> **WORK TASK**: Reproduce word for word the lines from the beginning of the entries to the line with "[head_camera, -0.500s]", both included, but none of the pictures.

> **SUPPLIED RECORDS**:
BEGIN
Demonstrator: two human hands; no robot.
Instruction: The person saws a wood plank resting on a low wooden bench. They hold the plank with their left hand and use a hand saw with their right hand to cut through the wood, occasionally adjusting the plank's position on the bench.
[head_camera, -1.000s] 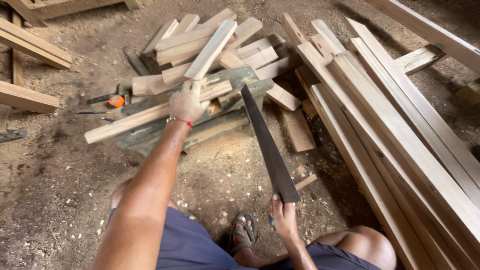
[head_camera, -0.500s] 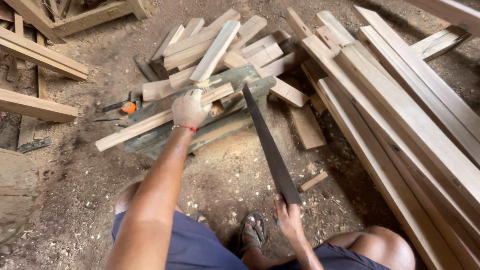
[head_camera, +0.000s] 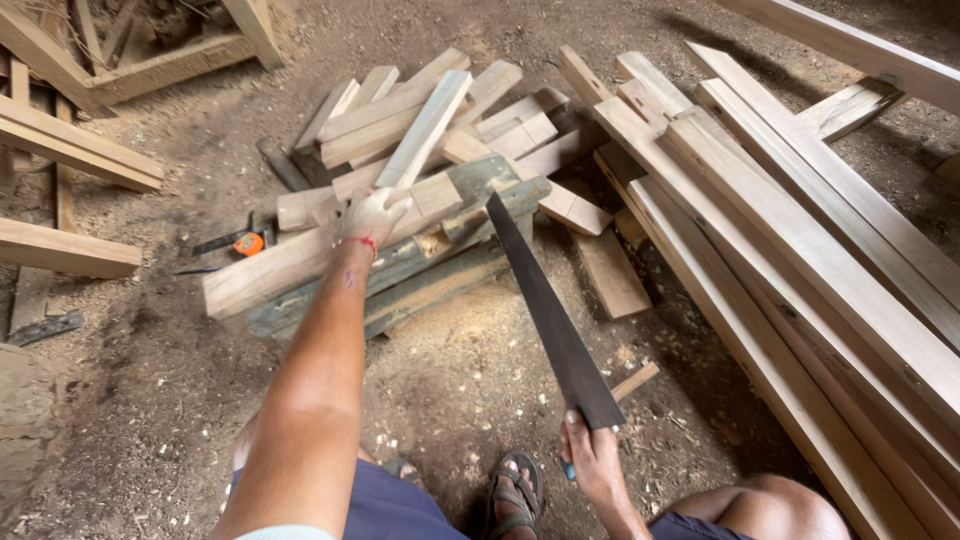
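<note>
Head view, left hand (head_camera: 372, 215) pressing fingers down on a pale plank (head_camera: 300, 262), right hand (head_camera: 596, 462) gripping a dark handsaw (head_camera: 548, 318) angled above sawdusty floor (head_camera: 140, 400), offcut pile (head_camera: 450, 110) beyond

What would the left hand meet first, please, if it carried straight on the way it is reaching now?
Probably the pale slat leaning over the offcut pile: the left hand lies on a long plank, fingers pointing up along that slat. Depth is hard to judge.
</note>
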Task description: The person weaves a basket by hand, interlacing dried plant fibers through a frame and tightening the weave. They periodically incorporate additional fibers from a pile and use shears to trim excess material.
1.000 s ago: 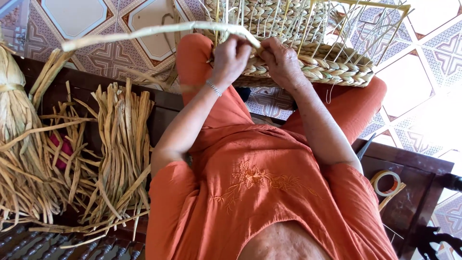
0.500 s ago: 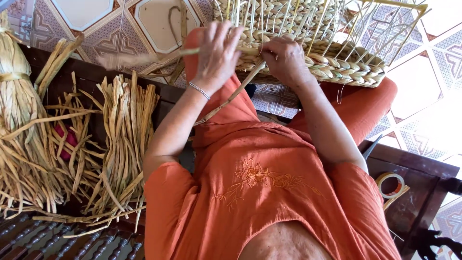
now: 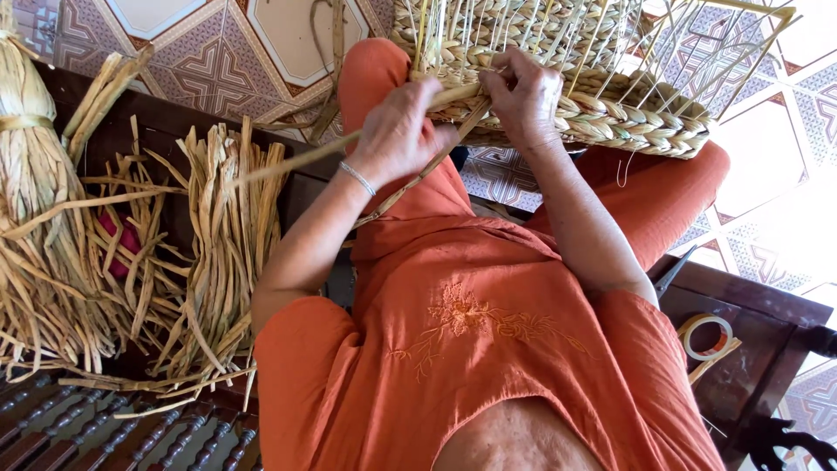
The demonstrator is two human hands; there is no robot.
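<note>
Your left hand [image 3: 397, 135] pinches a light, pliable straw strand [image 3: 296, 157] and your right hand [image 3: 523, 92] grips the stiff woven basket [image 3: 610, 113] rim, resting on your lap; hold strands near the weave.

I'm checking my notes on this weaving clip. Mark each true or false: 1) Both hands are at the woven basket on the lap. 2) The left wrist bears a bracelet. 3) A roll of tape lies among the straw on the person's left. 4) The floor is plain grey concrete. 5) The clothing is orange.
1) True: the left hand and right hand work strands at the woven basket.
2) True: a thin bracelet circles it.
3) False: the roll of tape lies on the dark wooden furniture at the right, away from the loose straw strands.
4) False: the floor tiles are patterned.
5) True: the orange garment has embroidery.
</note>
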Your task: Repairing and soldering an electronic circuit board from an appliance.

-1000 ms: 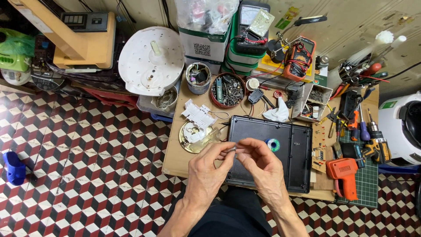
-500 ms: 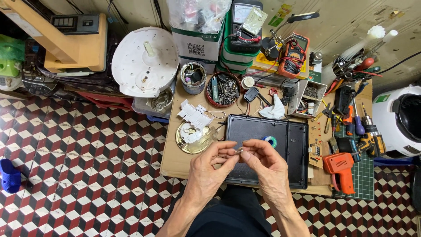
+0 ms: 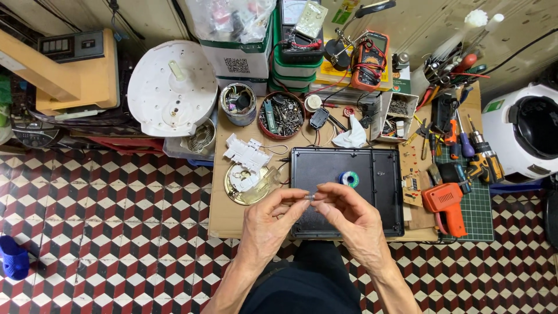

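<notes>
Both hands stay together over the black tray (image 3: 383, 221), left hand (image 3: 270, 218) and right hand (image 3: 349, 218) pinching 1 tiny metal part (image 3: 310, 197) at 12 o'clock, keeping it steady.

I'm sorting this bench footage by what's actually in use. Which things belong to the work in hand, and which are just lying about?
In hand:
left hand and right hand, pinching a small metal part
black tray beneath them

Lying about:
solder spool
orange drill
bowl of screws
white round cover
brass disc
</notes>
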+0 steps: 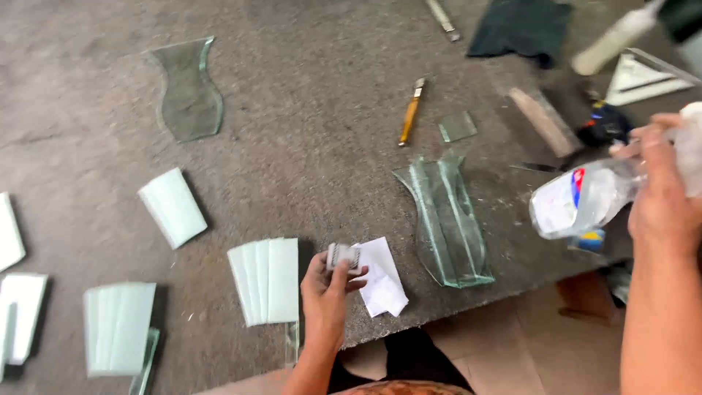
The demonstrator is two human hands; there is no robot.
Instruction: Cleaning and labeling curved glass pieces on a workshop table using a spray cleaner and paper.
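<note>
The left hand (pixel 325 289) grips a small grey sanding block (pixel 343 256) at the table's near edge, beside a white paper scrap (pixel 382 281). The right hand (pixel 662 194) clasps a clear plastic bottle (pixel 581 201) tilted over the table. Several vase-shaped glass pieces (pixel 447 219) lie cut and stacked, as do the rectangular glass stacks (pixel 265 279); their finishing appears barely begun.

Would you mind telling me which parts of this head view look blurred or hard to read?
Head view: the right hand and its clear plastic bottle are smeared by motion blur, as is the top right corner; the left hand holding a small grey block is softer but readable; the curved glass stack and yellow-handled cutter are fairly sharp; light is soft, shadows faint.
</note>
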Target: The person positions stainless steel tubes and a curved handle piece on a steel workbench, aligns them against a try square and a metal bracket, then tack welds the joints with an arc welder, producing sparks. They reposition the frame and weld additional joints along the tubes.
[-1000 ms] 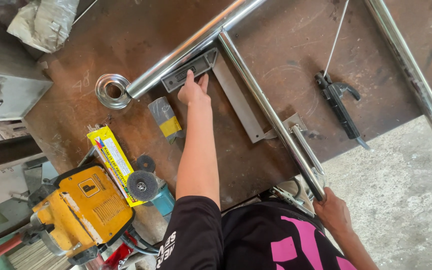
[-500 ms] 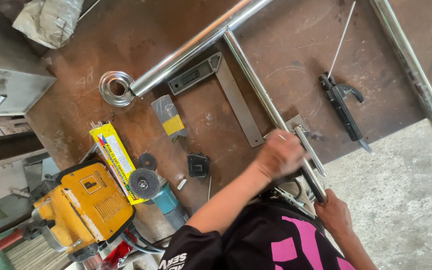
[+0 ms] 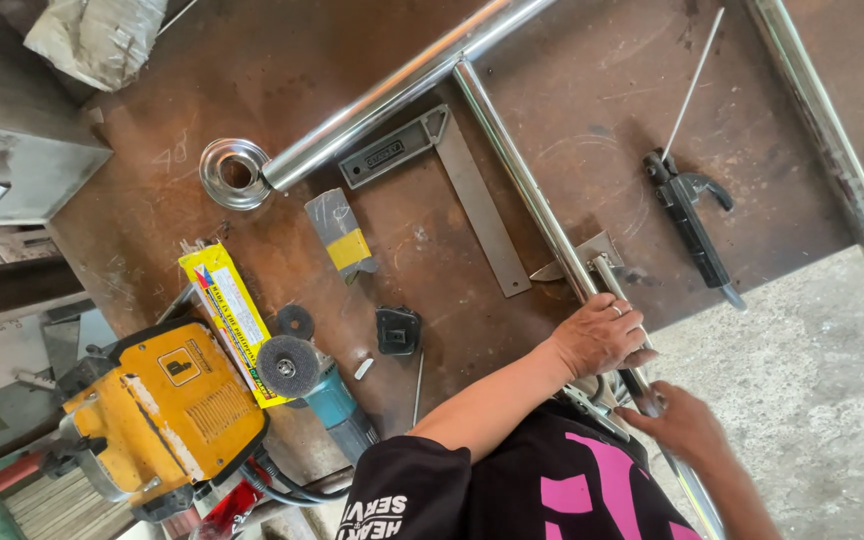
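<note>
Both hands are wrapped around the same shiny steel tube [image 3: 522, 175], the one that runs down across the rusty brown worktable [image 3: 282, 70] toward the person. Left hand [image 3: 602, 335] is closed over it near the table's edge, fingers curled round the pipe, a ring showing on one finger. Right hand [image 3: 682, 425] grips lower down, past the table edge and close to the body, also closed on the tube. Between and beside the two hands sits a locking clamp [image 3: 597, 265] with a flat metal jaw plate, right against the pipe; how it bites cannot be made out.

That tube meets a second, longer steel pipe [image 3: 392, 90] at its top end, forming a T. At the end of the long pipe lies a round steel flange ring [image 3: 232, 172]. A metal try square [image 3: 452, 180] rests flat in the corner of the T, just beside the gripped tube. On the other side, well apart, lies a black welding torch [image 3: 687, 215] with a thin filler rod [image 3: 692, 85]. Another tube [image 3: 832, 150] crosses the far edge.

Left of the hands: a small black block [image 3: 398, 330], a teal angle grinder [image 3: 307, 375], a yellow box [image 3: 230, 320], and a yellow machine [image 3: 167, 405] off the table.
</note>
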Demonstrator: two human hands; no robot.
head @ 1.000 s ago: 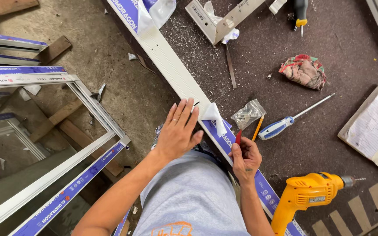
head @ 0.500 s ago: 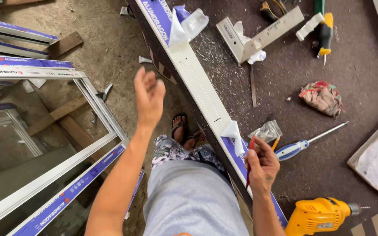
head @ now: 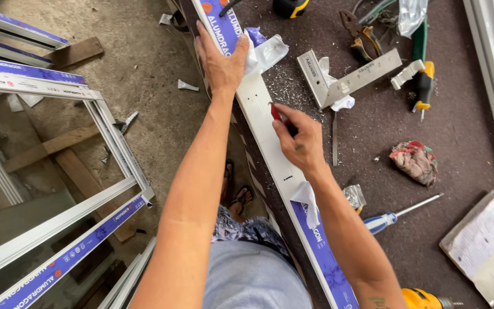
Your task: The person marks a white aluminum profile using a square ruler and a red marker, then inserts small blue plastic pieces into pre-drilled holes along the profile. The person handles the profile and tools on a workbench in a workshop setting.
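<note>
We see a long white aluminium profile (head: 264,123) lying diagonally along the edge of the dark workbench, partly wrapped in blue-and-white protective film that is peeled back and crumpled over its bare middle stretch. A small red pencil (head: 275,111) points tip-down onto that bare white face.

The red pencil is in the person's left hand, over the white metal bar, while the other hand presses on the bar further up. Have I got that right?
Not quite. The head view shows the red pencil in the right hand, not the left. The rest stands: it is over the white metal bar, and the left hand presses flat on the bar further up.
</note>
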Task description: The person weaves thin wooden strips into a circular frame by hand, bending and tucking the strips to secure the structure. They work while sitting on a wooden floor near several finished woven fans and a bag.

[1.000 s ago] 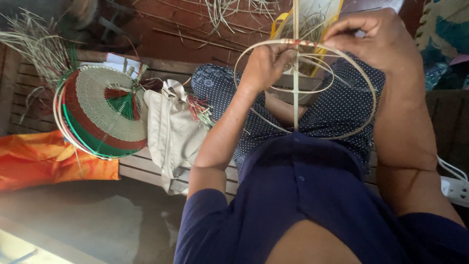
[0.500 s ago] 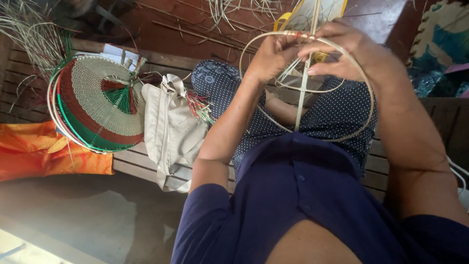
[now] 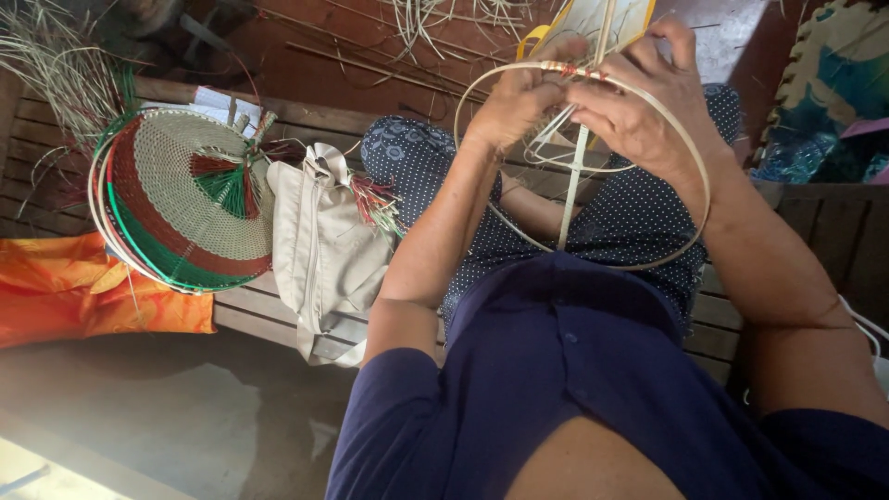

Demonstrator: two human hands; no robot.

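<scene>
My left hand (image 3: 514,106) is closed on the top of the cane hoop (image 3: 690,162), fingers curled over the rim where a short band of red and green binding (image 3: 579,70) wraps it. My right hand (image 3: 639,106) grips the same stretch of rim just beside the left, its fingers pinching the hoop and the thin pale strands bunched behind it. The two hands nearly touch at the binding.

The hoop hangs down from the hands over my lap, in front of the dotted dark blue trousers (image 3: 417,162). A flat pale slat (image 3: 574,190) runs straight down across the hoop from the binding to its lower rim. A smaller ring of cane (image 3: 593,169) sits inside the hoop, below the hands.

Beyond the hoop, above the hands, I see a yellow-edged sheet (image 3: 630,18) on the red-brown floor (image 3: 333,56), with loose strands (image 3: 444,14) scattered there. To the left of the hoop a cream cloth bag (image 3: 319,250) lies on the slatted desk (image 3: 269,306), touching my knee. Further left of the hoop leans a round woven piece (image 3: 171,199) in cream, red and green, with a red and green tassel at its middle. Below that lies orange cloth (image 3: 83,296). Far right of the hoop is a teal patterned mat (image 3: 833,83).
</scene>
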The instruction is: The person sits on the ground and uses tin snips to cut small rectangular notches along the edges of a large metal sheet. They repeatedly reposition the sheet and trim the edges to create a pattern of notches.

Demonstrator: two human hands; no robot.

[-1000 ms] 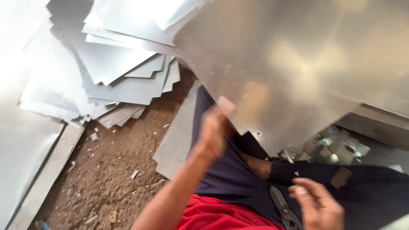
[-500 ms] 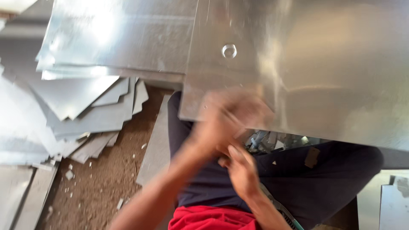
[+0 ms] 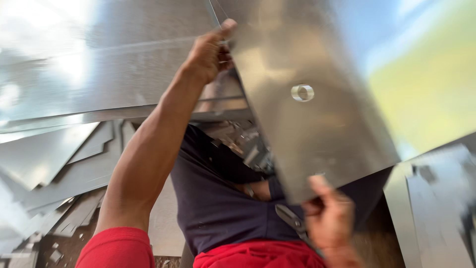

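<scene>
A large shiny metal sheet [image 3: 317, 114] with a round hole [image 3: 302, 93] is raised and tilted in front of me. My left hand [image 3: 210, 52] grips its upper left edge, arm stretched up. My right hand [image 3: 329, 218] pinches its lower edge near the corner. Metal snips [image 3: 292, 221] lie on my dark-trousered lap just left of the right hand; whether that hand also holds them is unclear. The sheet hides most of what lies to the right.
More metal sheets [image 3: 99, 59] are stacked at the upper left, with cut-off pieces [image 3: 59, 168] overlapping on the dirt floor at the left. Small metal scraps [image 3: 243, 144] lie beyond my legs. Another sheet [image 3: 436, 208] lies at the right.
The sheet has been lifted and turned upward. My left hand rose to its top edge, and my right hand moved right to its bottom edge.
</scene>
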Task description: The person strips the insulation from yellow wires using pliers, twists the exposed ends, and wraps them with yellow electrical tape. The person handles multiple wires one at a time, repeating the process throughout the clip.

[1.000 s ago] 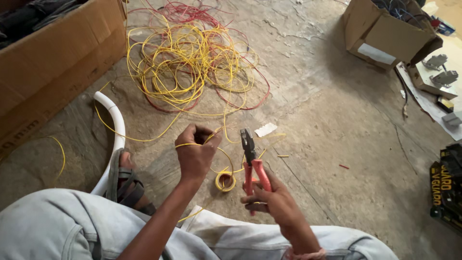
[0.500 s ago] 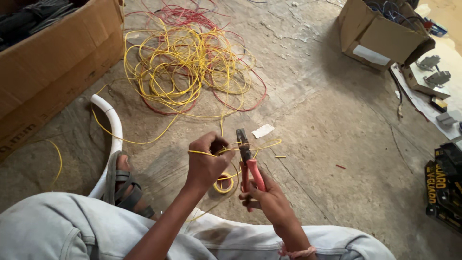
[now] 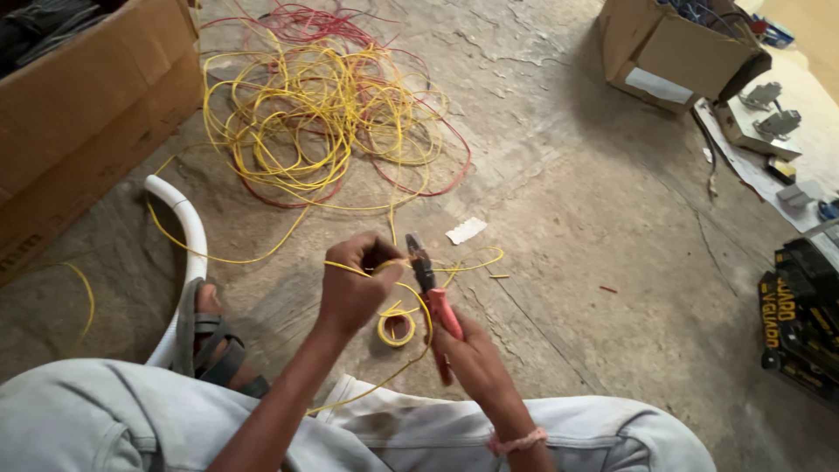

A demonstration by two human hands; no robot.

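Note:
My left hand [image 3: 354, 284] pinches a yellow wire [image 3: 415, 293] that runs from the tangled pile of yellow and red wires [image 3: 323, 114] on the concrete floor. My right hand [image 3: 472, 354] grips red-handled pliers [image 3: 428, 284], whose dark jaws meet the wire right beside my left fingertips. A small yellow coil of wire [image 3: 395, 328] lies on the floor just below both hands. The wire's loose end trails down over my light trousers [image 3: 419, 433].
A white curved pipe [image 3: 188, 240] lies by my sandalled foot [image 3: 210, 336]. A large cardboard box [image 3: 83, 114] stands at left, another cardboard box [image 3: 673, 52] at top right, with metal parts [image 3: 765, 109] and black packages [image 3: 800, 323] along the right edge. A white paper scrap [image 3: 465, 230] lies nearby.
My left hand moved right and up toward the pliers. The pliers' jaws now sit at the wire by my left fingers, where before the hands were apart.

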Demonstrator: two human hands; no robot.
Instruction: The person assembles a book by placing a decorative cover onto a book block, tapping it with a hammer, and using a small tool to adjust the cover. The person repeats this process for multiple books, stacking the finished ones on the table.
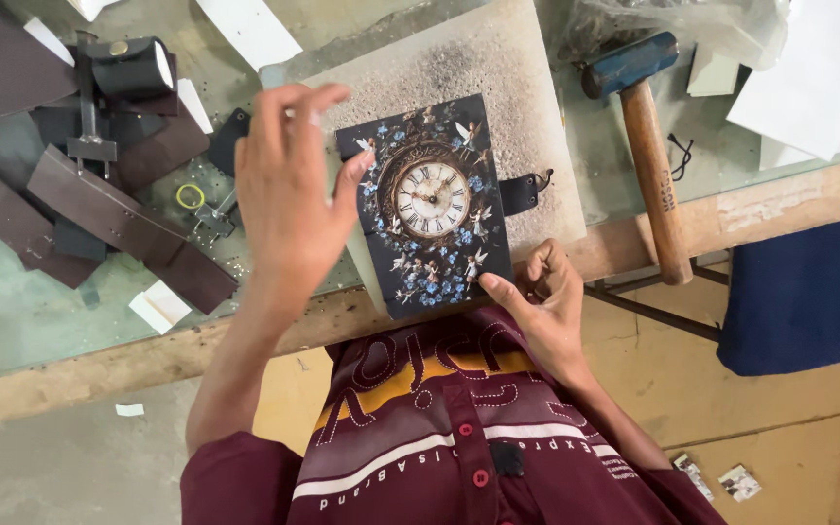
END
> **SOLUTION TO THIS PROBLEM**:
Demonstrator: two human hands; no robot.
Instruction: The person saws a wood plank resting on a low wooden bench. They hold the plank with their left hand and use a hand saw with their right hand to cut through the wood, occasionally adjusting the plank's position on the bench.
[head_camera, -1.000s] 
[head_camera, -0.500s] 

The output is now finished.